== Task prompt ==
Please retype the listing below, matching every line exactly.

== Data excerpts ==
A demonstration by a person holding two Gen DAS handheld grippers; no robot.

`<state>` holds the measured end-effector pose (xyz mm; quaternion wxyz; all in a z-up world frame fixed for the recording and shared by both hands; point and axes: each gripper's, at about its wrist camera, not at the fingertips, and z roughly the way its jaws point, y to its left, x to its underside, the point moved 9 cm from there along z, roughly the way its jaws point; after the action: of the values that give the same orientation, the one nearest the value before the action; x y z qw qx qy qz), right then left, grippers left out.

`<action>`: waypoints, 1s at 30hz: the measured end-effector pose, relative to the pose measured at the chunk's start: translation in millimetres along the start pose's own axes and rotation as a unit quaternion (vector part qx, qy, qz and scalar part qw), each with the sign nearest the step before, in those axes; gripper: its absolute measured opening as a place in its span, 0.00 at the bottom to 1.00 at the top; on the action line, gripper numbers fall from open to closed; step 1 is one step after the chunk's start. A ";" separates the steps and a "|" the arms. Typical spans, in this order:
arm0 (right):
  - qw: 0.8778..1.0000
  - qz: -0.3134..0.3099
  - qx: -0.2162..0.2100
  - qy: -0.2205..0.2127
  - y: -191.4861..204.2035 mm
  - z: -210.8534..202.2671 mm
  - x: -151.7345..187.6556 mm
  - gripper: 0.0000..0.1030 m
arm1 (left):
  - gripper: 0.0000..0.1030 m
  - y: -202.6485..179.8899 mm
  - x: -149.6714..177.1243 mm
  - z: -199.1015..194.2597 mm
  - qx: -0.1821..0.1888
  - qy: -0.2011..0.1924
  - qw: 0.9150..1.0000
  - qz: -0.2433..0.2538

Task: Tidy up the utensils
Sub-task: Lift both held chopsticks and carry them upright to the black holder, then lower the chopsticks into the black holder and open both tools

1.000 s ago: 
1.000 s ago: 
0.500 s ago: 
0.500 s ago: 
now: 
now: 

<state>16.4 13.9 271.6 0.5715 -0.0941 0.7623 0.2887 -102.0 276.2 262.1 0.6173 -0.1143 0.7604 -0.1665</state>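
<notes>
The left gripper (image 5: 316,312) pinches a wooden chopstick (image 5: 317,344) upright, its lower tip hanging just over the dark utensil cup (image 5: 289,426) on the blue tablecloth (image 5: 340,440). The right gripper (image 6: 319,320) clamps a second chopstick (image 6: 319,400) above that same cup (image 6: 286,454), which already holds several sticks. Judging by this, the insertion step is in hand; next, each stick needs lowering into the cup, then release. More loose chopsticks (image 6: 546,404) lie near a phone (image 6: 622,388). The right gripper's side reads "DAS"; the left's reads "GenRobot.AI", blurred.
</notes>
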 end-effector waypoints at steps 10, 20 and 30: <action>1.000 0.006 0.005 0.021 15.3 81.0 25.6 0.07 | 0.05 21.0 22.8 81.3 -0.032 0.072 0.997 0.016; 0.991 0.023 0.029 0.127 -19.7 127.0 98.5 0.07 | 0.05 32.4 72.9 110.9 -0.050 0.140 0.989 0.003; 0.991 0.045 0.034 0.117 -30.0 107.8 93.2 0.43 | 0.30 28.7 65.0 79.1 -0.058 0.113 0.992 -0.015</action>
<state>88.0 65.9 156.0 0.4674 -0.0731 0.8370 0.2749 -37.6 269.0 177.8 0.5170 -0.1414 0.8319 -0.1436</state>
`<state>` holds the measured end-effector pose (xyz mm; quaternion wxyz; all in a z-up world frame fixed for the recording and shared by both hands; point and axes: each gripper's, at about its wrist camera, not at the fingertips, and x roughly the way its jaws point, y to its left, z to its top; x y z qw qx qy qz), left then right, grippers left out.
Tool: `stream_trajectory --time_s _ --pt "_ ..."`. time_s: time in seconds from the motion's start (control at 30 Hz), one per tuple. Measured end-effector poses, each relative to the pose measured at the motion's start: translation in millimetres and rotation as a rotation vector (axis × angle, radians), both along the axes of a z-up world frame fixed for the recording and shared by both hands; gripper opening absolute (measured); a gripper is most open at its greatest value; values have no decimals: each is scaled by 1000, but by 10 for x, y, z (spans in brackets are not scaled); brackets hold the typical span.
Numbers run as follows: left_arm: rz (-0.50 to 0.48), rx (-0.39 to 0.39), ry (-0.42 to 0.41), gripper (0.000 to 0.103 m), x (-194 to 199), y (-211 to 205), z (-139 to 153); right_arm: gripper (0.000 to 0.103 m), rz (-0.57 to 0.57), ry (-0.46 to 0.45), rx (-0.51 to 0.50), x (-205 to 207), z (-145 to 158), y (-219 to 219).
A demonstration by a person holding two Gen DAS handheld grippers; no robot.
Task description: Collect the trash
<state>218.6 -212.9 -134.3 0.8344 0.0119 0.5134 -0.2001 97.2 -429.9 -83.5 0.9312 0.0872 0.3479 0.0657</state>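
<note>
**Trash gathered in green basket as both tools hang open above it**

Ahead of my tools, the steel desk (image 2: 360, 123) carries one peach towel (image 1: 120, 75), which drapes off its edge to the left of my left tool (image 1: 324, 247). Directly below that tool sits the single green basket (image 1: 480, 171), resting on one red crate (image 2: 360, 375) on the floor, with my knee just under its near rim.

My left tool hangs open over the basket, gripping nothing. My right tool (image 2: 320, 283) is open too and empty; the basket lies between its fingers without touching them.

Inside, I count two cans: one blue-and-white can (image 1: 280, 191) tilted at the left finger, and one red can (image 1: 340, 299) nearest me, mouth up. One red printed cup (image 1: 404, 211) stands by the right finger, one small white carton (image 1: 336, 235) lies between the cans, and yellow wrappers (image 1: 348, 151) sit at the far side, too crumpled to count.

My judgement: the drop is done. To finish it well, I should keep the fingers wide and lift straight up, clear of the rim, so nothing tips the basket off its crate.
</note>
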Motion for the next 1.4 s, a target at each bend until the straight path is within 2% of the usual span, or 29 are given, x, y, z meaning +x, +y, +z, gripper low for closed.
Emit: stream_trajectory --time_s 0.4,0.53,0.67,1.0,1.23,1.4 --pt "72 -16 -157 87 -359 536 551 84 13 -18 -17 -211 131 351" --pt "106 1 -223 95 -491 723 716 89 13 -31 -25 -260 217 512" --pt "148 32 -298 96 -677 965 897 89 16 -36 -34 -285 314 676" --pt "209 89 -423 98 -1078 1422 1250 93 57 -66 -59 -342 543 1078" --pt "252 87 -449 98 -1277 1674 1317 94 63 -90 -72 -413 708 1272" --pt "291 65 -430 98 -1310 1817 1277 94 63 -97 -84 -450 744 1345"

== Result of the task ==
A demonstration by a person holding two Gen DAS handheld grippers; no robot.

`<state>` holds the measured end-effector pose (xyz mm; quaternion wxyz; all in a z-up world frame fixed for the recording and shared by both hands; point and axes: each gripper's, at about its wrist camera, not at the fingertips, and z roughly the way its jaws point, y to its left, x to its underside, the point moved 9 cm from there along z, roughly the way its jaws point; after the action: of the values that give the same orientation, the one nearest the value before the action; x y z qw qx qy qz), right then left, grippers left out.

`<action>`: waypoints, 1s at 30hz: the measured end-effector pose, relative to the pose measured at the chunk's start: translation in millimetres along the start pose's own axes and rotation as a unit quaternion (vector part qx, qy, qz and scalar part qw), each with the sign nearest the step before, in those axes; gripper: its absolute measured opening as a place in its span, 0.00 at the bottom to 1.00 at the top; on the action line, gripper numbers fall from open to closed; step 1 is one step after the chunk's start. A ";" separates the steps and a "|" the arms. Typical spans, in this order:
arm0 (right):
  - qw: 0.8778..1.0000
  - qz: -0.3134..0.3099
  - qx: -0.2162..0.2100
  - qy: -0.2205..0.2127
  - y: -191.4861..204.2035 mm
  - z: -210.8534..202.2671 mm
  - x: -151.7345..187.6556 mm
  - gripper: 0.0000..0.1030 m
arm1 (left):
  - gripper: 0.0000..0.1030 m
  - y: -202.6485..179.8899 mm
  - x: -149.6714..177.1243 mm
  - z: -199.1015..194.2597 mm
  - qx: -0.1821..0.1888
  - qy: -0.2011..0.1924
  - qw: 0.9150..1.0000
  - qz: -0.2433..0.2538

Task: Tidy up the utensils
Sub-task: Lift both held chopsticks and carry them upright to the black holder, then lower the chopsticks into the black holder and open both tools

1.000 s ago: 
1.000 s ago: 
0.500 s ago: 
0.500 s ago: 
now: 
now: 

<state>16.4 13.9 271.6 0.5715 -0.0941 0.7623 0.2887 -102.0 276.2 262.1 0.6173 -0.1143 0.7604 -0.1665</state>
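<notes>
The left gripper (image 5: 316,312) pinches a wooden chopstick (image 5: 317,344) upright, its lower tip hanging just over the dark utensil cup (image 5: 289,426) on the blue tablecloth (image 5: 340,440). The right gripper (image 6: 319,320) clamps a second chopstick (image 6: 319,400) above that same cup (image 6: 286,454), which already holds several sticks. Judging by this, the insertion step is in hand; next, each stick needs lowering into the cup, then release. More loose chopsticks (image 6: 546,404) lie near a phone (image 6: 622,388). The right gripper's side reads "DAS"; the left's reads "GenRobot.AI", blurred.
</notes>
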 end-effector waypoints at steps 10, 20 and 30: <action>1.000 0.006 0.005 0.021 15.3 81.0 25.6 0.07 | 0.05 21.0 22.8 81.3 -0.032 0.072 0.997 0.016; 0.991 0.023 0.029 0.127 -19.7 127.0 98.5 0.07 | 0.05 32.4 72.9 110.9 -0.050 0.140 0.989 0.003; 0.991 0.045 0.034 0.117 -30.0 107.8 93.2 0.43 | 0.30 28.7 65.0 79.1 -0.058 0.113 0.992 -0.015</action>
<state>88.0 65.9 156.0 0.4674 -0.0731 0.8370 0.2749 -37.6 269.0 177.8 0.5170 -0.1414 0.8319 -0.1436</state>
`<state>` holds the measured end-effector pose (xyz mm; quaternion wxyz; all in a z-up world frame fixed for the recording and shared by both hands; point and axes: each gripper's, at about its wrist camera, not at the fingertips, and x roughly the way its jaws point, y to its left, z to its top; x y z qw qx qy qz), left then right, grippers left out.
Tool: `stream_trajectory --time_s _ --pt "_ ..."`. time_s: time in seconds from the motion's start (control at 30 Hz), one per tuple. Measured end-effector poses, each relative to the pose measured at the motion's start: translation in millimetres and rotation as a rotation vector (axis × angle, radians), both along the axes of a z-up world frame fixed for the recording and shared by both hands; gripper opening absolute (measured); a gripper is most open at its greatest value; values have no decimals: each is scaled by 1000, but by 10 for x, y, z (spans in brackets are not scaled); brackets hold the typical span.
Numbers run as follows: left_arm: rz (-0.50 to 0.48), rx (-0.39 to 0.39), ry (-0.42 to 0.41), gripper (0.000 to 0.103 m), x (-194 to 199), y (-211 to 205), z (-139 to 153); right_arm: gripper (0.000 to 0.103 m), rz (-0.57 to 0.57), ry (-0.46 to 0.45), rx (-0.51 to 0.50), x (-205 to 207), z (-145 to 158), y (-219 to 219).
A demonstration by a person holding two Gen DAS handheld grippers; no robot.
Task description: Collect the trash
<state>218.6 -212.9 -134.3 0.8344 0.0119 0.5134 -0.2001 97.2 -429.9 -83.5 0.9312 0.0872 0.3479 0.0657</state>
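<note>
**Trash gathered in green basket as both tools hang open above it**

Ahead of my tools, the steel desk (image 2: 360, 123) carries one peach towel (image 1: 120, 75), which drapes off its edge to the left of my left tool (image 1: 324, 247). Directly below that tool sits the single green basket (image 1: 480, 171), resting on one red crate (image 2: 360, 375) on the floor, with my knee just under its near rim.

My left tool hangs open over the basket, gripping nothing. My right tool (image 2: 320, 283) is open too and empty; the basket lies between its fingers without touching them.

Inside, I count two cans: one blue-and-white can (image 1: 280, 191) tilted at the left finger, and one red can (image 1: 340, 299) nearest me, mouth up. One red printed cup (image 1: 404, 211) stands by the right finger, one small white carton (image 1: 336, 235) lies between the cans, and yellow wrappers (image 1: 348, 151) sit at the far side, too crumpled to count.

My judgement: the drop is done. To finish it well, I should keep the fingers wide and lift straight up, clear of the rim, so nothing tips the basket off its crate.
</note>
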Motion for the next 1.4 s, a target at each bend until the straight path is within 2% of the usual span, or 29 are given, x, y, z meaning +x, +y, +z, gripper low for closed.
Emit: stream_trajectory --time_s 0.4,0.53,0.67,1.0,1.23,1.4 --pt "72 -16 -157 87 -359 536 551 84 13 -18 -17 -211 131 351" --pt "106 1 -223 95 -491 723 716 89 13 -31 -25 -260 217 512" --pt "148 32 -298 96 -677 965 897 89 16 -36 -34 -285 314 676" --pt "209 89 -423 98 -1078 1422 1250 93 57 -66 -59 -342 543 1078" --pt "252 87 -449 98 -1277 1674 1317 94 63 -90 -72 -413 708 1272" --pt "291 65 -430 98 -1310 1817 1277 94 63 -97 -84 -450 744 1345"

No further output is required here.